Your job with the data below is to output exactly the lines from the one holding "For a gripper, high" down to the one holding "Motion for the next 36", both included, and no others.

Start of RECORDED INFORMATION

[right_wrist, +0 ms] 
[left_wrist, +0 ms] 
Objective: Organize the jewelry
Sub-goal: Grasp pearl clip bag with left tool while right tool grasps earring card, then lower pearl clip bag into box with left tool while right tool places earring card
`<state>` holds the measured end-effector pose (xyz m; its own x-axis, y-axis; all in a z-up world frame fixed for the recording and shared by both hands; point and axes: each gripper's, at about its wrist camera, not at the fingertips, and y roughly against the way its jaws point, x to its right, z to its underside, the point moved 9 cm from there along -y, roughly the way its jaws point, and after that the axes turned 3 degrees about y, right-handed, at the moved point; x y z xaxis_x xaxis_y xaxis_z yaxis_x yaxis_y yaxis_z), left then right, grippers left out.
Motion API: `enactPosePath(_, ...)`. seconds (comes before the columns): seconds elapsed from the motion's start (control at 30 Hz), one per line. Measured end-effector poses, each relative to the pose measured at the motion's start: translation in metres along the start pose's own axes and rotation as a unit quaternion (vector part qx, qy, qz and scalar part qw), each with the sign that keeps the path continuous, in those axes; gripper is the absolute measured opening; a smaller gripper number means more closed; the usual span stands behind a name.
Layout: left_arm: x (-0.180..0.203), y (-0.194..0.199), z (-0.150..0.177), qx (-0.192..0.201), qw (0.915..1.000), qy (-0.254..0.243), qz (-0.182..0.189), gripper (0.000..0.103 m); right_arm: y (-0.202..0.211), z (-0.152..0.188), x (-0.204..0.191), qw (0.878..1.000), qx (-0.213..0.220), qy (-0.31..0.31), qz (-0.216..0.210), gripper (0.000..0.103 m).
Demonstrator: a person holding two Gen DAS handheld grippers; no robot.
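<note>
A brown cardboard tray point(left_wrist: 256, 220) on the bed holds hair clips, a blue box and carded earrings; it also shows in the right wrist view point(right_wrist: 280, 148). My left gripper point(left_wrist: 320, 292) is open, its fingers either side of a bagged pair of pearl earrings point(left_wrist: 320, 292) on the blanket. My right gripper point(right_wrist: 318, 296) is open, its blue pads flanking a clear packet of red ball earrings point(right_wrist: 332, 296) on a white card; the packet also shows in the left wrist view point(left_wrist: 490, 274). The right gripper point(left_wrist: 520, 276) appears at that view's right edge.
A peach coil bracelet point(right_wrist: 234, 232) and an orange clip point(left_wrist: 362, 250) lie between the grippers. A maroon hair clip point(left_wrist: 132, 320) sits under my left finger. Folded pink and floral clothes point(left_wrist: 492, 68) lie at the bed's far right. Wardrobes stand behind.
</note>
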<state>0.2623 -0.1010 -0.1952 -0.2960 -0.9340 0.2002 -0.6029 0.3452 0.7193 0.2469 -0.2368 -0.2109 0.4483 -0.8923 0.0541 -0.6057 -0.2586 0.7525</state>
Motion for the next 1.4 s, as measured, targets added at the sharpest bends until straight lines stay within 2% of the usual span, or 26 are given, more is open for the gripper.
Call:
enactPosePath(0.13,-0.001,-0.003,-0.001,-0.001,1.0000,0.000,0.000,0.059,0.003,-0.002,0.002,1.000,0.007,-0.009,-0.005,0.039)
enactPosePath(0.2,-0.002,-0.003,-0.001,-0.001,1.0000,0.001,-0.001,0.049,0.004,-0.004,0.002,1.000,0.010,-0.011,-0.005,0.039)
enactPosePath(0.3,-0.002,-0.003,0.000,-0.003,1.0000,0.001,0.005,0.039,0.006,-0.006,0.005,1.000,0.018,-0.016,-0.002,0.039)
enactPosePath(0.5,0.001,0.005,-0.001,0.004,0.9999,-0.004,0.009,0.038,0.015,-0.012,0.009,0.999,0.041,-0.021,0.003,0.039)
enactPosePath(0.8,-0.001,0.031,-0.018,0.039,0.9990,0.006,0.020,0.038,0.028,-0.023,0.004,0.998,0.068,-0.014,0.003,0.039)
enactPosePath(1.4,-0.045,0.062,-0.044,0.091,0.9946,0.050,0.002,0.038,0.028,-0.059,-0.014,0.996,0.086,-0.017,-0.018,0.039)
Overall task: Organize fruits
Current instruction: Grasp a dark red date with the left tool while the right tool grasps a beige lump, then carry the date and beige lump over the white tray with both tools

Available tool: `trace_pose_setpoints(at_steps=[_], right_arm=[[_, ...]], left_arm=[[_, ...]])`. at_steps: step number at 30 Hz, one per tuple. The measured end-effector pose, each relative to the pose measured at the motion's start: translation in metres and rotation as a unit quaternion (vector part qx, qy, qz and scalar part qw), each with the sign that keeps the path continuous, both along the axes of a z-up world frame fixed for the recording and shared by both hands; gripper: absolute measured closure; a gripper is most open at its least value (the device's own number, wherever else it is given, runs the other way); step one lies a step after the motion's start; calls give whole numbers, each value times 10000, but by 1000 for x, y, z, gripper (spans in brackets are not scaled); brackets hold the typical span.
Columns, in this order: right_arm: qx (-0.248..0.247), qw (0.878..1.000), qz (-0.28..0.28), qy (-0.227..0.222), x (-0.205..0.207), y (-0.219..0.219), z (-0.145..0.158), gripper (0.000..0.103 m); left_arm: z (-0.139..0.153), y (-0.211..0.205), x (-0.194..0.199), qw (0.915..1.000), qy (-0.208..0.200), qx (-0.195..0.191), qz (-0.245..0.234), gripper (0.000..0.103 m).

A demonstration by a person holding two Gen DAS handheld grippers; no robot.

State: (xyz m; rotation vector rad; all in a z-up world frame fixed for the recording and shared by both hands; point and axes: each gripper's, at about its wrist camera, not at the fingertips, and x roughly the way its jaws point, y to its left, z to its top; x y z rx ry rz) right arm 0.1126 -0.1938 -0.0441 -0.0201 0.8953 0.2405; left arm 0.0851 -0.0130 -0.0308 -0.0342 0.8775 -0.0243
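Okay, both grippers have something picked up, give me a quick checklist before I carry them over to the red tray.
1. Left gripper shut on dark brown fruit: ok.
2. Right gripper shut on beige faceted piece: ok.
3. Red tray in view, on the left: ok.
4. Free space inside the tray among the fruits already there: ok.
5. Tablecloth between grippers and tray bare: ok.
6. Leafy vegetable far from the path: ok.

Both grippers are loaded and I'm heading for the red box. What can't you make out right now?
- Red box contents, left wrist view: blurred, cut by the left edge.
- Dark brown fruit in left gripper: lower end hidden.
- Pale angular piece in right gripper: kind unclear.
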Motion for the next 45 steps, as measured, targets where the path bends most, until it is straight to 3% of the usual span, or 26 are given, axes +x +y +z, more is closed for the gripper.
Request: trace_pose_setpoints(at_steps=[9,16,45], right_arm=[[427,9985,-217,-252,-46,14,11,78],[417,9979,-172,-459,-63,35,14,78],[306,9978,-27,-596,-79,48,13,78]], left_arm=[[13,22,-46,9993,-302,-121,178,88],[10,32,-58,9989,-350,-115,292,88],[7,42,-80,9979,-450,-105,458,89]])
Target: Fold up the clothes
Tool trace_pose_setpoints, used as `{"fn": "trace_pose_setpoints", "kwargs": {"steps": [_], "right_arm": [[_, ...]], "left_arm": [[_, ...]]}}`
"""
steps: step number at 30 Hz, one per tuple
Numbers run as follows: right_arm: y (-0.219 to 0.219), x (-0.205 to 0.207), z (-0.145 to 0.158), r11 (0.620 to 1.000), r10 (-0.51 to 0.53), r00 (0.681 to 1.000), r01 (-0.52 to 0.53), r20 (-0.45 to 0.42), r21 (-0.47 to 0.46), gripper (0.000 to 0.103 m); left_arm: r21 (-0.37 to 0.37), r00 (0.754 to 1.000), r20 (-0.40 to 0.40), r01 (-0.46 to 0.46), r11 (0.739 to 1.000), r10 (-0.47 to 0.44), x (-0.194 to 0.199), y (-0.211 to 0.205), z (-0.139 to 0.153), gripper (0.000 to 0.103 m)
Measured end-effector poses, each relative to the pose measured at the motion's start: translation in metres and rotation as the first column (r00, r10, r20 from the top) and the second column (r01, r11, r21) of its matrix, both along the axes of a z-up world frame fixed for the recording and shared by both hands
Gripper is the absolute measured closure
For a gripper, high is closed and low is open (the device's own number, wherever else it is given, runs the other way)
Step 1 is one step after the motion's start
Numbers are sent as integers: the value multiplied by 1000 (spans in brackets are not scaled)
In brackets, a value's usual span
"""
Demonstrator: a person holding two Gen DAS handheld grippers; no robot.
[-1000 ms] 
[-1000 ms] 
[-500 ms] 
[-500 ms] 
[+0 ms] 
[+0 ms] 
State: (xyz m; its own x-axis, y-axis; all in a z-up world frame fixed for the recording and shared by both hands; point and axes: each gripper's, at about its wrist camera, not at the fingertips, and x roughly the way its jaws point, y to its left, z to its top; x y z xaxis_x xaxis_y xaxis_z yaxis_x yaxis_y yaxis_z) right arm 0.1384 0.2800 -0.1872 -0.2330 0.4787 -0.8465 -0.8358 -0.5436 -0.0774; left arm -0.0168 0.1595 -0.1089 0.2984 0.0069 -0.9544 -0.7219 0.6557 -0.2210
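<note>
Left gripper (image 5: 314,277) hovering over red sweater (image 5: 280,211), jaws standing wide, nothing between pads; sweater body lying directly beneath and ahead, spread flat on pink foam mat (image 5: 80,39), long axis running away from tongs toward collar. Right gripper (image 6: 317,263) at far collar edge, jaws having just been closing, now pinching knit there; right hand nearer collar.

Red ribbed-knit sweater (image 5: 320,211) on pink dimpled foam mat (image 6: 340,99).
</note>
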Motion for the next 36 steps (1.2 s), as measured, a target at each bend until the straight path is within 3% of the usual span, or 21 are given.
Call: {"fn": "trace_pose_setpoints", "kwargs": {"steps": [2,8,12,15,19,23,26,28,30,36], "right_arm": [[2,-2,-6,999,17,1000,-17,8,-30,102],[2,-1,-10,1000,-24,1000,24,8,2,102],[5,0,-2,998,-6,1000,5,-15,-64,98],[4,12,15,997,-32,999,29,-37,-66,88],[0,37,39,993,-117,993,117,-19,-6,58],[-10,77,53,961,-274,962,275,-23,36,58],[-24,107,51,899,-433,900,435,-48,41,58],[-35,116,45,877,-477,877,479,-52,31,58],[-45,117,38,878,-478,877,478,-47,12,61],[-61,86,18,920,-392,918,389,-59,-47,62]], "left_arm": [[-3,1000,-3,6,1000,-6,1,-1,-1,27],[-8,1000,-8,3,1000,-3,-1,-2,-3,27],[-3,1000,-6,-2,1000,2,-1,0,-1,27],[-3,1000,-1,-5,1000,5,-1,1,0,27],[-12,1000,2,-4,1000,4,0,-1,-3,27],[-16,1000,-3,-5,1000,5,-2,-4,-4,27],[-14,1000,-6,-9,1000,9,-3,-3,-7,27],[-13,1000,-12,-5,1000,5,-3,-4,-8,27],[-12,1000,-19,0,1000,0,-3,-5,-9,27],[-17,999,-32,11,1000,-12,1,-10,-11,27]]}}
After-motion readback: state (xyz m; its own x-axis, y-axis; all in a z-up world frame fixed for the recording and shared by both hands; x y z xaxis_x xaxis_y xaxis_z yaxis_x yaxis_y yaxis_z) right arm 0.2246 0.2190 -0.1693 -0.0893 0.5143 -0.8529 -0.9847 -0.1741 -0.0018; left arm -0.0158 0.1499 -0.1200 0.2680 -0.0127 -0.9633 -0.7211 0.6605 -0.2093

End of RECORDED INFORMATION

EXERCISE OUTPUT:
For a gripper, high is closed and low is open (the device's own number, wherever else it is given, runs the other way)
Step 1 is one step after the motion's start
Numbers are sent as integers: the value multiplied by 1000 (spans in brackets are not scaled)
In brackets, a value's usual span
"""
Demonstrator: a person holding two Gen DAS handheld grippers; no robot.
[-1000 ms] 
[-1000 ms] 
[-500 ms] 
[-500 ms] 
[+0 ms] 
[+0 ms] 
State: (xyz m; its own x-axis, y-axis; all in a z-up world frame fixed for the recording and shared by both hands; point and axes: each gripper's, at about its wrist camera, not at the fingertips, and x roughly the way its jaws point, y to its left, z to its top; x y z xaxis_x xaxis_y xaxis_z yaxis_x yaxis_y yaxis_z) right arm 0.1384 0.2800 -0.1872 -0.2330 0.4787 -0.8465 -0.8358 -0.5436 -0.0774; left arm -0.0168 0.1595 -0.1089 0.2984 0.0069 -0.9544 -0.7219 0.6557 -0.2210
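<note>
Left gripper (image 5: 314,277) hovering over red sweater (image 5: 280,211), jaws standing wide, nothing between pads; sweater body lying directly beneath and ahead, spread flat on pink foam mat (image 5: 80,39), long axis running away from tongs toward collar. Right gripper (image 6: 317,263) at far collar edge, jaws having just been closing, now pinching knit there; right hand nearer collar.

Red ribbed-knit sweater (image 5: 320,211) on pink dimpled foam mat (image 6: 340,99).
</note>
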Motion for the next 36 steps (1.2 s), as measured, a target at each bend until the straight path is within 3% of the usual span, or 21 are given.

The exercise is complete as it stands.